A One-Act Play
An office, minimally furnished. An American flag stands in one corner, a Marine Corps flag in the other. A young MARINE MAJOR zips up the pants of his dress blue uniform, the rest of which is draped over a nearby chair. The Major practices a line as he buckles his belt.
"The commandant of the U.S. Marine Corps has asked me to inform you that your son, Private Herman Binton, has been killed in action--"
Hit with overwhelming emotion, the Major breaks off and struggles to gain control of himself. Then he draws himself up and tries again.
"The commandant of the U.S. Marine Corps has asked me--"
A sob breaks out of him; his shoulders sag. He turns and makes an imaginary cell phone call.
Chaplain? Major Daniel Luster here. Look--I just got the call. Yes, I've been expecting it, but even so, it's my first time and--(BEAT) I don't think I can do it. I'm sorry, but I just don't think I can go through with it--
Breaks off, listening.
I know, I know--I won't be alone when I make the call, you'll be with me, but--
Breaks off and listens again.
I agree. I agree that this is an important challenge --that it could be a fullfilling experience for me, handling such a stressful, difficult situation, but--
Breaks off, listens again.
Look, it's not as if I can't handle pressure. I've seen combat, I've faced death. I stood up, I didn't crack--but this--this is different. This is-- (BEAT) How do you tell someone-- a mother and father-- that their son has--
Breaks off, hit with pain and anguish.
That's not why I became a Marine. That's not something I'm equipped to do--
Breaks off, listens. Then:
Yes yes, I'm aware that I've been given an order, that it's my duty, but---but--
Listens again, then:
Can't you be the one to deliver the news? After all, it's your job to deal with the big stuff, the heavy stuff: life and death, God--
He paces around.
What if they ask me about God, why He allowed their son to die in battle. Why did he, chaplain? I'd like to know that myself. If there is a God, a controlling power, and you believe in Him, worship him, obey his commandments, respect Him--why should He allow a 21-year-old boy to be killed on some distant battlefield?
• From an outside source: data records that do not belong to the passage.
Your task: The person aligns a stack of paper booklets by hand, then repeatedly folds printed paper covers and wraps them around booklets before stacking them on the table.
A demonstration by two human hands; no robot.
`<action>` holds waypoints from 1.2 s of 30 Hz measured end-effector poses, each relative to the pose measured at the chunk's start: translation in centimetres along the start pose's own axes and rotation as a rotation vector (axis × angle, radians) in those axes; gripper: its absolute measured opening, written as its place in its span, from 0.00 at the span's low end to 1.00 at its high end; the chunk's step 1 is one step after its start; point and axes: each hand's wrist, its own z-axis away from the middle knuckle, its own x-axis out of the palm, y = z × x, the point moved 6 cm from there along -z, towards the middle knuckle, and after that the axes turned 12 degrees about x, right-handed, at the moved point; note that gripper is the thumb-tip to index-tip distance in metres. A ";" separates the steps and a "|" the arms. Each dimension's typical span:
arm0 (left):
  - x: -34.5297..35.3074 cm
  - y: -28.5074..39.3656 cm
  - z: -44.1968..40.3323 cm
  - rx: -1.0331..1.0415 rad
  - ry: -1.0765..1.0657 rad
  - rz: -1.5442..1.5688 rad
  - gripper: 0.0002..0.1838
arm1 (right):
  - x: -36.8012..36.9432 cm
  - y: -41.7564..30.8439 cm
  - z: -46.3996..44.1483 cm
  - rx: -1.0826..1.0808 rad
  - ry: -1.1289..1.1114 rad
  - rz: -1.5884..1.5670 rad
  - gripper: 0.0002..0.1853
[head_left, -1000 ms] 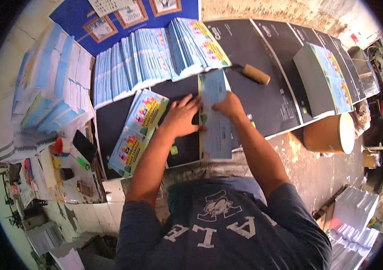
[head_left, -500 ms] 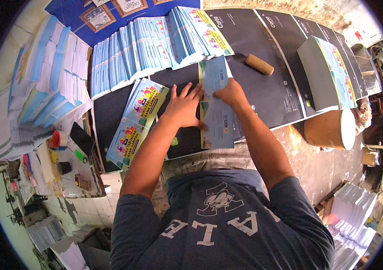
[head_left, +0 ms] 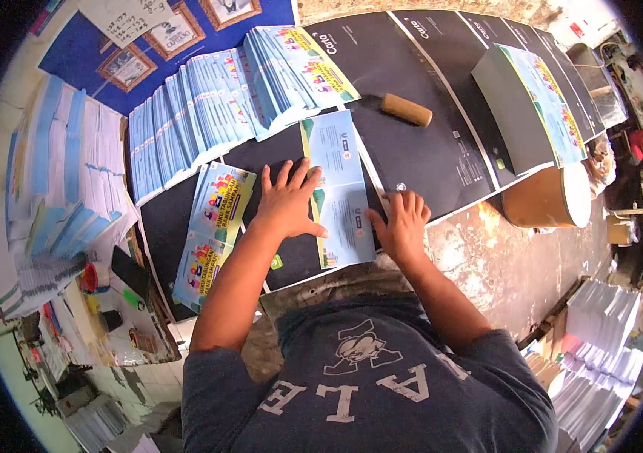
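Observation:
A light-blue printed booklet (head_left: 346, 177) lies closed and flat on the dark work surface between my hands, its back side up. My left hand (head_left: 289, 202) is spread open along its left edge, the thumb resting on that edge. By the lower right edge is my right hand (head_left: 403, 223), palm down, its fingers apart and bent a little, holding nothing; the thumb is at the booklet's side. Left of my left hand, partly behind my forearm, lie booklets (head_left: 219, 202) with colourful covers reading "Buku Tabungan Bank Sampah".
Long rows of folded booklets (head_left: 193, 113) line the back left. A wooden cylinder (head_left: 407, 109) lies on the black boards (head_left: 442, 143). A tall stack of sheets (head_left: 514, 113) stands at the right. Paper piles (head_left: 72, 162) rise at the left, beside a cluttered side table (head_left: 129, 343).
My right hand has slid from the upper part of the booklet down to its lower right edge. My left hand stays at the left edge. The camera view has shifted slightly.

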 end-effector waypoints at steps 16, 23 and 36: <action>-0.1 -0.1 0.2 0.014 0.048 0.019 0.69 | 3.8 -3.3 -18.3 0.286 -0.133 0.034 0.26; 2.0 -1.0 1.1 0.138 0.163 0.080 0.65 | 1.9 -1.2 -2.7 0.410 -0.192 -0.834 0.33; 4.5 -11.4 20.6 -0.681 0.679 0.018 0.42 | -2.2 -8.9 -16.3 -0.110 -0.056 -0.335 0.22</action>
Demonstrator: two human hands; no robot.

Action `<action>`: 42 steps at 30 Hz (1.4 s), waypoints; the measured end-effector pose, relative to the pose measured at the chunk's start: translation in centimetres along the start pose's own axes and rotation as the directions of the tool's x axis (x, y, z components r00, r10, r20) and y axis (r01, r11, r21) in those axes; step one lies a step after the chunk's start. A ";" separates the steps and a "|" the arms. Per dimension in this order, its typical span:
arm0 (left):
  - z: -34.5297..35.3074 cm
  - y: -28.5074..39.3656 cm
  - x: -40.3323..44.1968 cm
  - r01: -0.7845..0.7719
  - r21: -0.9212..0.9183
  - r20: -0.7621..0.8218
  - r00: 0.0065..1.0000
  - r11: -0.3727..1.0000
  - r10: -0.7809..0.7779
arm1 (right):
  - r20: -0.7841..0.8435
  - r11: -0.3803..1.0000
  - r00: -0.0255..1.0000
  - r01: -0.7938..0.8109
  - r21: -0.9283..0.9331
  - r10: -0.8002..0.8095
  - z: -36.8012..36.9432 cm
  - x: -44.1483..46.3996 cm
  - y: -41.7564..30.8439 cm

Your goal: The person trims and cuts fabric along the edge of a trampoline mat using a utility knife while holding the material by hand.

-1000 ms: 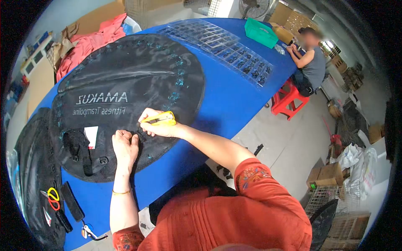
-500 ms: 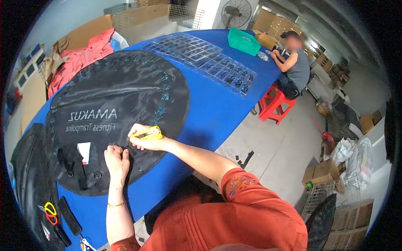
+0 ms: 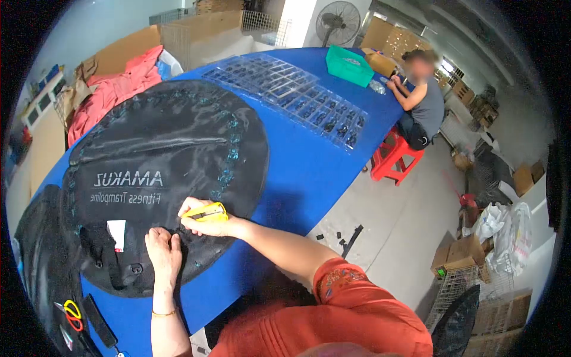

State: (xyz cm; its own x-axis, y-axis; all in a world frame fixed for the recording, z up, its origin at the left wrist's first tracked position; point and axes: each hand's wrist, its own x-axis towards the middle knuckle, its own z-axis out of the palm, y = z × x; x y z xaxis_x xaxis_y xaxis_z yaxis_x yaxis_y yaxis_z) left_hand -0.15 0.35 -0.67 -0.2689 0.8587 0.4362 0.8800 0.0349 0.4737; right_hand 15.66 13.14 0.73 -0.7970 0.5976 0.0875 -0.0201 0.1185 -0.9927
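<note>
My right hand (image 3: 208,226), reaching leftward from the lower centre, grips a yellow plastic hand tool (image 3: 205,212) over the round black fabric cover (image 3: 193,163) at frame left. My left hand (image 3: 163,254), reaching up from the bottom edge, rests curled there; whether it pinches anything, I cannot tell.

View tips upward — black round cover (image 3: 178,163) sits lower, further left.
The fan (image 3: 337,24), cut off by the top edge a second ago, now shows nearly whole — the small tool (image 3: 120,354) at lower left almost leaves view.
</note>
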 end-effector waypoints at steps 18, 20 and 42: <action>-0.2 -0.4 0.0 -0.033 0.019 -0.011 0.999 0.999 0.033 | -0.008 1.000 1.000 0.000 0.007 0.000 0.2 0.0 0.3; -0.1 -0.3 0.1 -0.023 0.012 -0.004 1.000 1.000 0.023 | -0.005 1.000 1.000 0.013 0.015 -0.013 0.0 0.0 0.2; -0.2 -0.1 0.0 -0.051 -0.002 -0.020 0.999 0.999 0.050 | -0.040 1.000 0.999 -0.021 0.019 0.021 0.2 -0.1 0.1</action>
State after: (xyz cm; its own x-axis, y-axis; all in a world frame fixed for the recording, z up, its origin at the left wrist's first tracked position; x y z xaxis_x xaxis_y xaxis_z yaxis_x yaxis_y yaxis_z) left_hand -0.31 0.24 -0.63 -0.2319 0.8489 0.4749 0.8917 -0.0095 0.4525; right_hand 15.59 12.92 0.59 -0.7726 0.6310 0.0694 -0.0152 0.0909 -0.9957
He listens, briefly, then puts imaginary phone down.
Yeah, yeah, I heard you. It's not for us to reason why. God works in mysterious ways his miracles to perform. He will bring to light things hidden in darkness.
Trust in Him. He will shed light on things hidden in darkness.
The Major resumes dressing, slipping into his shirt as if it were a religious vestment.
Just go by the book, follow instructions. Obey orders.
Stops buttoning up his shirt, picks up a computer printout and reads from it.
"You are not expected to be an expert, just a member of the team."
"You are there to help a family in time of need. Provide assistance with difficulties...help them adjust to the tragic event."
He looks up from the page.
The tragic event, the tragic event.
Shakes his head.
Don't use that terminology. Use the word death. Do not try to sugarcoat the loss. Keep the description of the circumstances brief and accurate.
He resumes dressing.
Do not be defensive if the next of kin start blaming the Marines.
Breaks off, aghast at the thought.
Suppose that happens? Suppose they suddenly turn on me?
He assumes the voice of an angry mother.
"You killed my son! You shipped him off to some godforsaken country and got him killed! and for what? For what?"
The Major fends off a physical attack.
Please, ma'm, please! Don't, don't! Stop it, stop it! Get a hold of yourself--!
She stops pummeling him. He stands breathing hard, staring at her. Then, more calmly:
It's all right, you needn't apologize. I know how you feel, I understand, really. I ...
His voice trails off. He picks up the printout again, checks it.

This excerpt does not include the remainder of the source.